Indications are that this won’t be the last such acquisition for the Australian SWF.

The latest transaction comprises a 19.8% interest in Connect East Group, owner of the largest toll road network in Victoria, which includes a 39-kilometre toll road (EastLink) and a 1-kilometre bypass.

Speaking last month at a conference in Sydney, the Future Fund’s outgoing deputy CIO, Alicia Gregory, said the changing public markets environment and greater stock concentration in global indices, is forcing asset owners to broaden the scope of their allocations.

“As large investors, we’re needing to make more portfolio decisions that can collectively move the dial under different scenarios,” Gregory said.

“We’ve been actively repositioning our portfolio to respond to this environment.
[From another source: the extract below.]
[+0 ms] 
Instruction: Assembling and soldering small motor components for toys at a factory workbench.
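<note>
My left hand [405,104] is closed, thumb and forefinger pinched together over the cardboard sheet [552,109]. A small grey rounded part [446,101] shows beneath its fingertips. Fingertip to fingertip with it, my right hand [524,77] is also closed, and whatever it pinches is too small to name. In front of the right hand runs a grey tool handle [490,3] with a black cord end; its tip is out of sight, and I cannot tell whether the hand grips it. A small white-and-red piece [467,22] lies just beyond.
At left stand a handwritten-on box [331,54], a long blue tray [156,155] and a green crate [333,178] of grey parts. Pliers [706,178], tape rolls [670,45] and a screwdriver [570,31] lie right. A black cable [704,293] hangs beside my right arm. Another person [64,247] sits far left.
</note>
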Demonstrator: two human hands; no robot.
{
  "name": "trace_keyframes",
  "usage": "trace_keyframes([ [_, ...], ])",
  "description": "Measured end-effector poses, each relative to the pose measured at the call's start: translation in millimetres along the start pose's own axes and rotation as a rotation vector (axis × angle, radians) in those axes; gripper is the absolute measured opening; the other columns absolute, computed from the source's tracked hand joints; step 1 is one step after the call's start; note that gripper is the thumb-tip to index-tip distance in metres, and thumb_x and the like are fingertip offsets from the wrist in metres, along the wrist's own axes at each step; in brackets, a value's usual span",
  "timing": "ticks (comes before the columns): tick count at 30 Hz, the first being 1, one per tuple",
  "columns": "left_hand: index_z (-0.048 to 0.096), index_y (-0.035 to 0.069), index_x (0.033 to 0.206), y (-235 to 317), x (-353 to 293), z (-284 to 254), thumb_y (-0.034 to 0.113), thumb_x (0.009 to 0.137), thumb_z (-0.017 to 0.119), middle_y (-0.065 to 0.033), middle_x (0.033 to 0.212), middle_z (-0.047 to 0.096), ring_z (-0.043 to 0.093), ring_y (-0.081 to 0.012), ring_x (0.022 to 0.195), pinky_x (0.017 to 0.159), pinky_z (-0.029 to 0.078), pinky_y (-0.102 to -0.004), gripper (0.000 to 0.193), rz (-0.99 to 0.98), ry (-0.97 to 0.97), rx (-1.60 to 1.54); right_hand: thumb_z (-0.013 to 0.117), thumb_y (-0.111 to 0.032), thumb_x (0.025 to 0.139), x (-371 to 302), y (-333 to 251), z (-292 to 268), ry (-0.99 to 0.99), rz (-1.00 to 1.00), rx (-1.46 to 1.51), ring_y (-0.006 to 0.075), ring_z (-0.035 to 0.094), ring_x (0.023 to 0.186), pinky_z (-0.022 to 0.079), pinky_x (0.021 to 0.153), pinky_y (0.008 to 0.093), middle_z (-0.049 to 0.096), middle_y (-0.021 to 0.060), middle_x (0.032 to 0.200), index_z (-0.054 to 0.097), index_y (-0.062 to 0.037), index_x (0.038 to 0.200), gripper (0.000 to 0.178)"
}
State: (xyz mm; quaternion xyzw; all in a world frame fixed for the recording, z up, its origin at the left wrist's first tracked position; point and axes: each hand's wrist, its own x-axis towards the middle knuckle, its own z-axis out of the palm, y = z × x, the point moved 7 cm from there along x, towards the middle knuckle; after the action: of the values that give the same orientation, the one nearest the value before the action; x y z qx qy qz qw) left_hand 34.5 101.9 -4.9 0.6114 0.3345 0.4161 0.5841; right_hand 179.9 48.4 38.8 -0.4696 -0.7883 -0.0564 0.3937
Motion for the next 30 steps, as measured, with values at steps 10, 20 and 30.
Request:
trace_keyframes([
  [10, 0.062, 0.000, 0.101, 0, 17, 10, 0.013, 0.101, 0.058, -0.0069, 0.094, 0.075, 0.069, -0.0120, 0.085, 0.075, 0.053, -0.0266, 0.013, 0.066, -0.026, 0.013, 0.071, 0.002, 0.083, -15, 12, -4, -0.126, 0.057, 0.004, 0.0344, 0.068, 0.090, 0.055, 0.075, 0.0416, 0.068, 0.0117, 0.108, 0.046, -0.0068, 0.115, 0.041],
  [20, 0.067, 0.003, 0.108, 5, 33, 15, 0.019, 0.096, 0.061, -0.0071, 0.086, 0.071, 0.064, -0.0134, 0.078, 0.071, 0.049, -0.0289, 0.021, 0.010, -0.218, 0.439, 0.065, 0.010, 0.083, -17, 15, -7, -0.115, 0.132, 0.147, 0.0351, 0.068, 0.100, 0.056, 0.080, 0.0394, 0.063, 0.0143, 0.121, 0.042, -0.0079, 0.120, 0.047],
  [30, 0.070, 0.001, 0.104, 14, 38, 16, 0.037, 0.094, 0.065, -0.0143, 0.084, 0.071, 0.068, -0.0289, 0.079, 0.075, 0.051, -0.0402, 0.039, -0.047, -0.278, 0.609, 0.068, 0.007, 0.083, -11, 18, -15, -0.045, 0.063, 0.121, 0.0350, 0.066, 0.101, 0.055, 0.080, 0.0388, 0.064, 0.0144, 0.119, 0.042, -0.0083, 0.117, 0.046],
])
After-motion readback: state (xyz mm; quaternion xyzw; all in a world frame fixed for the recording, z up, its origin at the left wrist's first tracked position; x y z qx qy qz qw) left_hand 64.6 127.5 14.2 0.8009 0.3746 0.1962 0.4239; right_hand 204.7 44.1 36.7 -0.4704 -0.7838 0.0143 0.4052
We’ve been really focused on enhancing portfolio resilience while increasing our allocation to strategies designed to protect against higher inflation,” she added.
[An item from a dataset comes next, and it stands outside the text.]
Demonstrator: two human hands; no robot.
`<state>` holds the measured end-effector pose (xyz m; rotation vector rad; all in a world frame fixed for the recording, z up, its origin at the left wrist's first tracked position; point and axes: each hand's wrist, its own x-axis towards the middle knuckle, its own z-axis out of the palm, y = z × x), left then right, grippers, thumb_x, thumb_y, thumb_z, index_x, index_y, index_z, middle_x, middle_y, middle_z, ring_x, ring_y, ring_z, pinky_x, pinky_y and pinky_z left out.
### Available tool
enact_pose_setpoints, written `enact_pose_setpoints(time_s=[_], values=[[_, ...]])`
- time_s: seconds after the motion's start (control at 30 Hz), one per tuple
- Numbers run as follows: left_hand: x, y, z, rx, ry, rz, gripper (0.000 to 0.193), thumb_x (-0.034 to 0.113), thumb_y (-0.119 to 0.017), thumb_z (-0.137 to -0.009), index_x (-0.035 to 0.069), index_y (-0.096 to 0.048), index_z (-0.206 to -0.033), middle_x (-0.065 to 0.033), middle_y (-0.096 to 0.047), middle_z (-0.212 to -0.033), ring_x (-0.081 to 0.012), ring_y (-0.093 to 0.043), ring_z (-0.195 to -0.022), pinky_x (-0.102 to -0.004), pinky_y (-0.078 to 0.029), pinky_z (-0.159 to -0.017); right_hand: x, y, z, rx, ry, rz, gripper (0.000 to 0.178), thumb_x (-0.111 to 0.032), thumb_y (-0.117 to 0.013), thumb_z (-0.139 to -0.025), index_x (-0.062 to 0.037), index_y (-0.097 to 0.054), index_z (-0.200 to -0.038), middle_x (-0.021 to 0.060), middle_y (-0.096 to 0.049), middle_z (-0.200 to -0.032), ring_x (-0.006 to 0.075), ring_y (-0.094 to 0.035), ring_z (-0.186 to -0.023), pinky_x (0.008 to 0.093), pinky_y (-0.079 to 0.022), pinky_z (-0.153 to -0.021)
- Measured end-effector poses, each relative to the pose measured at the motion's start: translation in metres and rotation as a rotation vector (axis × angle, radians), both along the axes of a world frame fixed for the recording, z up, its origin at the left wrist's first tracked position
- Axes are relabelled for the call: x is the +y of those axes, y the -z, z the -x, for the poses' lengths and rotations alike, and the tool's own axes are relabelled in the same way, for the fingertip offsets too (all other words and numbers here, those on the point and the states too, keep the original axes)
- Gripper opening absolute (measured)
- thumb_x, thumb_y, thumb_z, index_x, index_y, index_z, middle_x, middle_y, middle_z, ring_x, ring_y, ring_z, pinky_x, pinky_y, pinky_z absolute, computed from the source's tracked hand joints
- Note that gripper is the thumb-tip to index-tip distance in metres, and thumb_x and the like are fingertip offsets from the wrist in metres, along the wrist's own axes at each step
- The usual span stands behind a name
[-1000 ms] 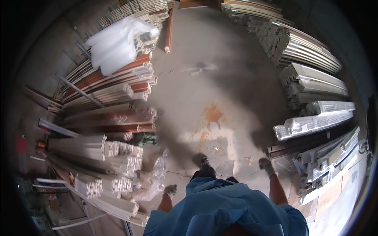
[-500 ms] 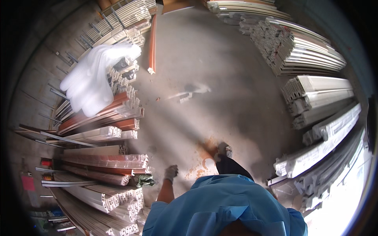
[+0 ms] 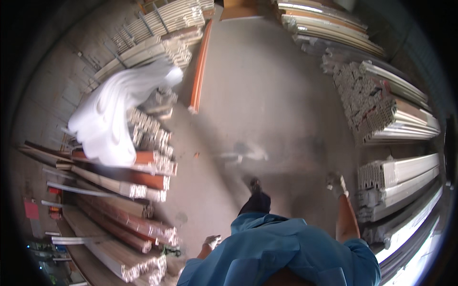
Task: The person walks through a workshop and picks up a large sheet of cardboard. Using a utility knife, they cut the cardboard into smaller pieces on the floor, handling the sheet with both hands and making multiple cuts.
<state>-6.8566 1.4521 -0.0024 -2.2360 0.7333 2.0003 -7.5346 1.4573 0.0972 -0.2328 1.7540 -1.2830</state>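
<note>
I look down at my own body in a blue shirt [image 3: 281, 252] on a grey concrete floor [image 3: 267, 95]. My left hand [image 3: 211, 241], in a pale glove, swings low beside my hip near the ends of stacked brown and white profiles [image 3: 119, 224]. My right hand [image 3: 337, 183], also gloved, hangs out to the side, close to a stack of white profiles [image 3: 400, 174]. Neither hand holds anything. One dark shoe [image 3: 255, 187] is stepped forward on the floor.
Long metal and wood-coloured profiles are stacked along both sides of the aisle. A white plastic sheet [image 3: 114, 114] drapes over the left stacks. An orange bar [image 3: 200, 66] lies on the floor ahead-left. Small scraps [image 3: 243, 155] lie mid-floor.
The view has moved forward down the aisle; the white sheet and left stacks have slid nearer. My right hand has swung out into view and my left hand has dropped back.
</note>
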Motion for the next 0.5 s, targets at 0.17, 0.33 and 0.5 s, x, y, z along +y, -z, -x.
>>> enact_pose_setpoints(time_s=[0.17,0.33,0.5], values=[[-0.244,-0.048,0.091,0.02,-0.234,0.208,0.025,0.03,-0.064,-0.086,0.008,-0.065,-0.097,-0.0011,-0.063,-0.075,-0.0121,-0.057,-0.059,-0.0269,-0.045,-0.05,-0.038,0.001,-0.025,-0.135,-0.263,-0.53,0.022,-0.012,-0.056,-0.087,-0.0125,-0.06,-0.109,0.0002,-0.062,-0.097,0.0148,-0.06,-0.081,0.0328,-0.051,-0.061],[-0.49,-0.104,0.22,0.156,0.043,0.575,0.021,0.022,-0.063,-0.085,0.007,-0.066,-0.099,-0.0023,-0.064,-0.079,-0.0117,-0.058,-0.064,-0.0258,-0.048,-0.058,-0.081,0.003,-0.007,-0.174,-0.193,-0.596,0.019,-0.015,-0.058,-0.087,-0.0129,-0.061,-0.106,0.0011,-0.061,-0.09,0.0149,-0.06,-0.076,0.0335,-0.051,-0.062],[-0.633,-0.073,0.319,0.248,-0.007,0.713,0.022,0.023,-0.06,-0.088,0.006,-0.066,-0.1,-0.0033,-0.065,-0.085,-0.0134,-0.06,-0.067,-0.0262,-0.05,-0.06,-0.188,0.006,0.082,-0.165,-0.049,-0.682,0.017,-0.017,-0.059,-0.086,-0.0133,-0.063,-0.102,0.002,-0.061,-0.083,0.0149,-0.059,-0.071,0.0342,-0.051,-0.062]])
As at the end of March, Future Fund had total assets under management of over $147 billion, with a global infrastructure portfolio in excess of $14 billion, representing almost 10% of its holdings.

Samild made clear the fund is looking to raise its Australian-dollar exposure, but the investment team does not have a target percentage allocation.

“Many themes have been keeping the Australian dollar lower,” said Gregory. “Investors may need to search for alternative forms of defensiveness, perhaps through shorter duration of private credit, differentiated hedging, or seeking assets with a higher, pass-through domestic inflation.

While the Future Fund takes an active role in the governance of these investments, with a view to being an effective long-term steward of capital, it has a long-established relationship with Australian investment firm QIC.

Leveraging its experience in the transport sector, the Queensland-based manager will take charge of the toll road investment on behalf of the Future Fund.

NZ Super would not disclose how much the toll road asset had been sold for, but the fund’s director of direct investments, Hishaam Mirza, told AsianInvestor: “We have been very happy with how this investment has performed,” adding that the sale didn’t reflect a change in strategy for the fund.

Hishaam Mirza
NZ Super

“We’re always open to considering acquisitions or disposals that we believe will add value to the Fund.”

Unlike the Future Fund, NZ Super doesn’t target particular sectors.

But as an investor driven by a strong sustainability ethos, it also expects to broaden its exposure to impact investments in the infrastructure space. 

This is evidenced by its collaboration with Copenhagen Infrastructure Partners on offshore wind, and with Dutch pension investor APG on large-scale global infrastructure allocations. 

“We will continue to assess all investment propositions on their individual merits,” said Mirza.

While core and development infrastructure investments have outperformed NZ Super’s passive reference portfolio, value-added infrastructure investments have underperformed over the five years to 2023.

According to its latest annual report: "Infrastructure (value add) contains a mix of assets, some of which are very new, and others which are in wind-down mode. The under-performance relates primarily to residual assets in a long-dated mandate in China.”